Your answer should hold exactly the lines from the one with "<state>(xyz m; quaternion" through the last line of the material below, nothing before and nothing extra.

* GIVEN INFORMATION *

++++++++++++++++++++

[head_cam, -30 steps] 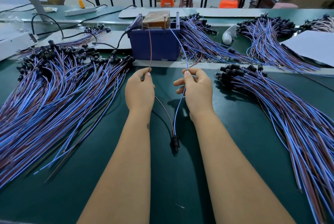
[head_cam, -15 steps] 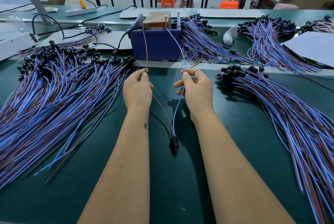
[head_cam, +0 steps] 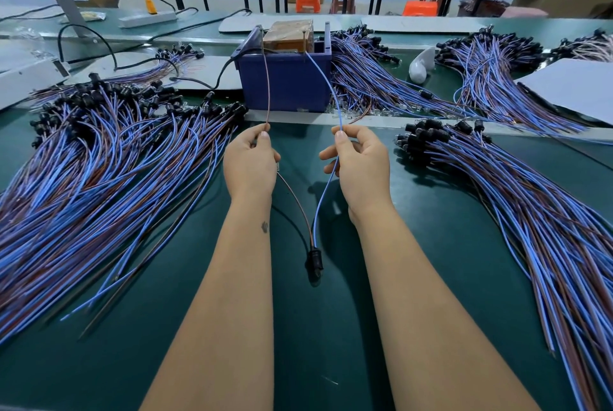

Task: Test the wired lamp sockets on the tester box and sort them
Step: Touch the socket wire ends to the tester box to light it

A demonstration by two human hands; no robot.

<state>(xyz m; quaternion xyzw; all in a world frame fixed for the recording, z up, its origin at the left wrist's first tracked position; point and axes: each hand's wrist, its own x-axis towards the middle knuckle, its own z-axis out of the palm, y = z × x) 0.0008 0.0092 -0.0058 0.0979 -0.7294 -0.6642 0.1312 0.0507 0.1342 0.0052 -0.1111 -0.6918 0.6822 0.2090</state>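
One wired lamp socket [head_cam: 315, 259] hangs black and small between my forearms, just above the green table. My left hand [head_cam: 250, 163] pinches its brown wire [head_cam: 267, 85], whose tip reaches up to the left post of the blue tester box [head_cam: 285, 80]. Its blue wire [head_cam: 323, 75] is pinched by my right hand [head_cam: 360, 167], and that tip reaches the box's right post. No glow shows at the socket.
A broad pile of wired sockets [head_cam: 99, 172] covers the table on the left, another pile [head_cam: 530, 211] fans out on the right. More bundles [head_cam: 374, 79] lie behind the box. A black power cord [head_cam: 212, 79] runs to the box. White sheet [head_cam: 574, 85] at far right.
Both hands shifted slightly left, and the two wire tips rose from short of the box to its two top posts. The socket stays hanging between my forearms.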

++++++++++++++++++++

* PROBLEM SOLUTION *
<state>(xyz m; quaternion xyzw; all in a world frame fixed for the recording, z up, its origin at the left wrist's first tracked position; point and axes: each hand's wrist, its own x-axis towards the middle knuckle, its own z-axis out of the palm, y = z × x) 0.0008 0.0092 -0.0058 0.0979 -0.7294 -0.6642 0.1312 0.0507 0.1342 0.0052 -0.1111 -0.6918 0.6822 0.2090</state>
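One wired lamp socket [head_cam: 315, 259] hangs black and small between my forearms, just above the green table. My left hand [head_cam: 250, 163] pinches its brown wire [head_cam: 267, 85], whose tip reaches up to the left post of the blue tester box [head_cam: 285, 80]. Its blue wire [head_cam: 323, 75] is pinched by my right hand [head_cam: 360, 167], and that tip reaches the box's right post. No glow shows at the socket.
A broad pile of wired sockets [head_cam: 99, 172] covers the table on the left, another pile [head_cam: 530, 211] fans out on the right. More bundles [head_cam: 374, 79] lie behind the box. A black power cord [head_cam: 212, 79] runs to the box. White sheet [head_cam: 574, 85] at far right.
Both hands shifted slightly left, and the two wire tips rose from short of the box to its two top posts. The socket stays hanging between my forearms.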

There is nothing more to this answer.